Understanding Pipeline Schedules
ZenML supports two types of schedules:
Cron-based schedules : Use cron expressions for complex timing patterns
Interval-based schedules : Run pipelines at regular intervals
One-time schedules : Run a pipeline once at a specific time
Creating Your First Schedule
Import the Schedule class:
from zenml import pipeline, step, Schedule
from datetime import datetime, timedelta
Step 2: Define Your Pipeline
Create a pipeline that you want to schedule:
@step
def load_data ():
"""Load fresh data."""
print ( f "Loading data at { datetime.now() } " )

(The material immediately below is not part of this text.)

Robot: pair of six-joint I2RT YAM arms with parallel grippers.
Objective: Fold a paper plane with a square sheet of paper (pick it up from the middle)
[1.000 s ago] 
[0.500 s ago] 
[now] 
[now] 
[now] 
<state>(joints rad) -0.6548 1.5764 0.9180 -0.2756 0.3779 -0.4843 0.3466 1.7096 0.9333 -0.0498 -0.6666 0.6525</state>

return { "timestamp" : datetime.now()}
@step
def process_data ( data : dict ):
"""Process the loaded data."""
print ( f "Processing data from { data[ 'timestamp' ] } " )
return data
@pipeline
def daily_processing_pipeline ():
"""Pipeline that processes data daily."""
data = load_data()
process_data(data)
Step 3: Create a Schedule
Define when the pipeline should run:
# Run every day at 2 AM
schedule = Schedule(
name = "daily_2am" ,
cron_expression = "0 2 * * *"
)
Step 4: Run Pipeline with Schedule
Execute the pipeline with the schedule:
if __name__ == "__main__" :
daily_processing_pipeline.with_options(
schedule = schedule
)()
Schedule Types
Cron-Based Schedules
Use cron expressions for precise timing control:
from zenml import Schedule
# Every day at 2:30 AM
schedule = Schedule(
name = "daily_processing" ,
cron_expression = "30 2 * * *"
)
# Every Monday at 9 AM
schedule = Schedule(
name = "weekly_training" ,
cron_expression = "0 9 * * 1"
)
# Every hour
schedule = Schedule(
name = "hourly_sync" ,
cron_expression = "0 * * * *"
)
# First day of every month at midnight
schedule = Schedule(
name = "monthly_report" ,
cron_expression = "0 0 1 * *"
)
┌───────────── minute (0 - 59)
│ ┌───────────── hour (0 - 23)
│ │ ┌───────────── day of month (1 - 31)
│ │ │ ┌───────────── month (1 - 12)
│ │ │ │ ┌───────────── day of week (0 - 6) (Sunday to Saturday)
│ │ │ │ │
* * * * *
Interval-Based Schedules
Run pipelines at regular intervals:
from datetime import datetime, timedelta, timezone
from zenml import Schedule
# Every 6 hours, starting now
schedule = Schedule(
name = "every_6_hours" ,
start_time = datetime.now(timezone.utc),
interval_second = timedelta( hours = 6 )
)
# Every 30 minutes
schedule = Schedule(
name = "every_30_min" ,
start_time = datetime.now(timezone.utc),
interval_second = timedelta( minutes = 30 )
)
# Every 2 days
schedule = Schedule(
name = "every_2_days" ,
start_time = datetime.now(timezone.utc),
interval_second = timedelta( days = 2 )
)
One-Time Schedules
Schedule a pipeline to run once at a specific time:
from datetime import datetime, timezone
# Run once tomorrow at 3 PM
tomorrow_3pm = datetime.now(timezone.utc) + timedelta( days = 1 )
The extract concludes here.